Wood-art has been an integral part of Indian history. The Sutradhar community, according to legend, are carpenters (also known as ‘badhaee’), descendants of Maya, the son of Vishwakarma (the divine engineer). To date, Vishwakarma day is celebrated in India; and, as customary, the craftsmen worship their tools.
Owing to the Indian government’s initiative against deforestation, an increase in the cost of wood and the labor-intensive nature of the craft, plywood has emerged as a cheaper alternative in the Indian market. But the question of whether plywood is doomed to be replaced by alternative products has to be asked. Studio Ardete’s design explores conventional limitations of the material sold by the client, veneers and plywood, and its protagonist role in a conversation that has existed in ancient past as well.

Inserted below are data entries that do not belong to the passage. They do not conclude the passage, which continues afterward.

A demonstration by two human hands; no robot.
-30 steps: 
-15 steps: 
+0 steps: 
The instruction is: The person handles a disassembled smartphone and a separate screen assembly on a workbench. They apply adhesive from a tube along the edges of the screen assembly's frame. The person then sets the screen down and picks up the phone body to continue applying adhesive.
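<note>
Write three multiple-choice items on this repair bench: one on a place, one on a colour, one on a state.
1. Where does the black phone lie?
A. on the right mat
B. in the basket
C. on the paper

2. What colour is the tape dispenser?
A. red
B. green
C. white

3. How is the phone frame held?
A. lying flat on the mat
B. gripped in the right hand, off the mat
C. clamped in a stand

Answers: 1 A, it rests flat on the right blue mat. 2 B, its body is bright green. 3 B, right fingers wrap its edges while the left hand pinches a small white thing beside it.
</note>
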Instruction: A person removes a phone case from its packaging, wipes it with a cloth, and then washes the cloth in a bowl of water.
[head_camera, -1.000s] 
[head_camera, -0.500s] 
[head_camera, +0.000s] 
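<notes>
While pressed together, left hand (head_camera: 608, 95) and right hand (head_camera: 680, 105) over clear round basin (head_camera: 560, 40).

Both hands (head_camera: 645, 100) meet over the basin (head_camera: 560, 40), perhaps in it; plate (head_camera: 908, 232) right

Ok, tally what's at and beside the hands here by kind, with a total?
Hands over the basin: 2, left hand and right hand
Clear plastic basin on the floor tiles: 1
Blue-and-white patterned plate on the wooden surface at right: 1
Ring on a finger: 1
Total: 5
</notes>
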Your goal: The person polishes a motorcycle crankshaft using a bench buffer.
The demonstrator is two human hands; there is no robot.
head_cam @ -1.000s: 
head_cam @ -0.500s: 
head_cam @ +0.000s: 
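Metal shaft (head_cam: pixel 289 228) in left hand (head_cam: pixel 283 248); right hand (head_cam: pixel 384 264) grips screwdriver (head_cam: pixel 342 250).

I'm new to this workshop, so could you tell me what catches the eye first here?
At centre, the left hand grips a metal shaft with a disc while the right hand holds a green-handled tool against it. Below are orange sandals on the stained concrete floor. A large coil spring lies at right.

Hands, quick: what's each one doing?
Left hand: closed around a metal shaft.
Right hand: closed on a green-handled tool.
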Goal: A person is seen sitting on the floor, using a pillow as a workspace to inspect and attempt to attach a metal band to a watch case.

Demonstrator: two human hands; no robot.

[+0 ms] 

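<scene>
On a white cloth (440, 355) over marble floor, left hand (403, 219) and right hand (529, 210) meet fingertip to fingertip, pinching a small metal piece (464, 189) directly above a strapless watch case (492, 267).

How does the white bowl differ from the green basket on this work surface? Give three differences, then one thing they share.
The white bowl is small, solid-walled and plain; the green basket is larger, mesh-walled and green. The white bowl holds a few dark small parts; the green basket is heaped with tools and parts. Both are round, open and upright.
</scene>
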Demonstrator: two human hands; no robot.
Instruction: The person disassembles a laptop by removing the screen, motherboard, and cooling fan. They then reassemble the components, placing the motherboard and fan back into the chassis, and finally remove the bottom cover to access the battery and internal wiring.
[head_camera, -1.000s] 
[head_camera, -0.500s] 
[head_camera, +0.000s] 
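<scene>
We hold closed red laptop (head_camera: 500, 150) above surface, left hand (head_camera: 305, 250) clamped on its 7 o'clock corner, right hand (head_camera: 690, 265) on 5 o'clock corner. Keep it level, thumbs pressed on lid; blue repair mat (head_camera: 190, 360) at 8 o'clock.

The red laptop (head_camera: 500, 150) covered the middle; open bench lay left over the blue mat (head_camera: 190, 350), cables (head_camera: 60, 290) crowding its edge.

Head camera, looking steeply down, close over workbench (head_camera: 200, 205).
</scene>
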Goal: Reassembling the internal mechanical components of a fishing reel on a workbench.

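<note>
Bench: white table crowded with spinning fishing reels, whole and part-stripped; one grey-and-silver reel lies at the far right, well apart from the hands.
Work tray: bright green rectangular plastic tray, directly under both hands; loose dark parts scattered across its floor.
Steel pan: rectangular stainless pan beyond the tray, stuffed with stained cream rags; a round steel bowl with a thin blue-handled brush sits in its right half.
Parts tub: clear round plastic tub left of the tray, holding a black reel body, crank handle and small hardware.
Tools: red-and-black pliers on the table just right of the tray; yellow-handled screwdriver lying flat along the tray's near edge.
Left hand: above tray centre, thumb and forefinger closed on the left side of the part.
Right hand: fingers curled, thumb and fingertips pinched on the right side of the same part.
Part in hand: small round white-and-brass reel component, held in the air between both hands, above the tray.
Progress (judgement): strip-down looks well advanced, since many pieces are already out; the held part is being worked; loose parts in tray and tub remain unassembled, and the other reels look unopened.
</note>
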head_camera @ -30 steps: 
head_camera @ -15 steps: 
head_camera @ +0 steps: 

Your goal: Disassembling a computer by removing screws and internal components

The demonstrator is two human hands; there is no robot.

‘Timber Rhyme’ occupies the first storey of a retail shop in a market complex in Chandigarh. The challenge was to invite a walk through the existing 71′ by 18′ linear block, as one enters from the rear end. Due to a shift in times and new engineered materials, the dialogue between a carpenter and his product has perished. The key idea is a by-product of this concern, an elemental ribbon that can be the subject of a conversation while being a facilitator of the same.
In design, a single-window that frames the outside triggering an innate attraction to prospect and, a sitting space that plays on one’s inclination to take refuge. Both placed opposite to ingress initiates a desire to walk. Represented through the ribbon that pours itself into space, ‘variety in a unified continuum’ nourishes the studio’s concepts.